# Exercise instructions
Drop every image, then reproduce the data exactly as given.

=== Section Start ===

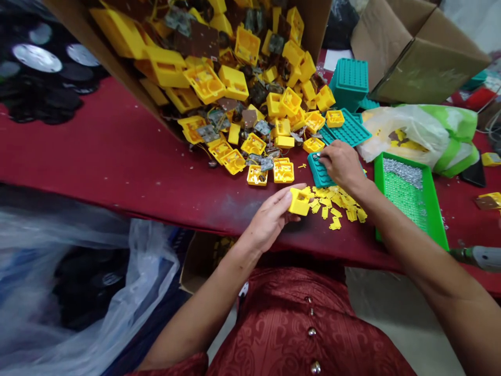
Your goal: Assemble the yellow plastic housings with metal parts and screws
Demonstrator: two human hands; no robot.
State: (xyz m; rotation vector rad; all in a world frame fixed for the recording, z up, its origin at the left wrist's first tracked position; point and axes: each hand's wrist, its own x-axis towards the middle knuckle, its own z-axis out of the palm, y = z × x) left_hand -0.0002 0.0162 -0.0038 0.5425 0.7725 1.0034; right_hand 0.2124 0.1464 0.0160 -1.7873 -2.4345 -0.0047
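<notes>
My left hand (274, 213) is closed around a yellow plastic housing (299, 202), holding it just above the front part of the table. Over at a small teal tray (320, 175), my right hand (340, 163) has its fingers pinched at the tray's upper left. Small round metal pieces show by those fingertips, but whether one is gripped cannot be made out. Small flat yellow parts (336, 201) lie scattered on the red cloth in front of the teal tray. Several open yellow housings with wires, such as one housing (284, 171), sit beyond my left hand.
A large carton (156, 112) spills yellow housings onto the red-covered table (117, 151). To the right stand a green tray (434, 219) of small silvery pieces, a plastic bag (415, 130), stacked teal trays (349, 83) and another carton (426, 68). A grey tool (483, 258) lies at the right edge.
</notes>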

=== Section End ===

# Worked solution
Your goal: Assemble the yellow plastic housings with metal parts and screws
Demonstrator: two human hands; no robot.
State: (xyz m; rotation vector rad; all in a world frame fixed for the recording, z up, its origin at the left wrist's first tracked position; point and axes: each hand's wrist, its own x-axis towards the middle knuckle, its own z-axis out of the palm, y = z × x) left_hand -0.0002 0.0162 -0.0038 0.5425 0.7725 1.0034; right_hand 0.2124 0.1464 0.0160 -1.7873 -2.4345 -0.0047
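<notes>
My left hand (274, 213) is closed around a yellow plastic housing (299, 202), holding it just above the front part of the table. Over at a small teal tray (320, 175), my right hand (340, 163) has its fingers pinched at the tray's upper left. Small round metal pieces show by those fingertips, but whether one is gripped cannot be made out. Small flat yellow parts (336, 201) lie scattered on the red cloth in front of the teal tray. Several open yellow housings with wires, such as one housing (284, 171), sit beyond my left hand.
A large carton (156, 112) spills yellow housings onto the red-covered table (117, 151). To the right stand a green tray (434, 219) of small silvery pieces, a plastic bag (415, 130), stacked teal trays (349, 83) and another carton (426, 68). A grey tool (483, 258) lies at the right edge.
</notes>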

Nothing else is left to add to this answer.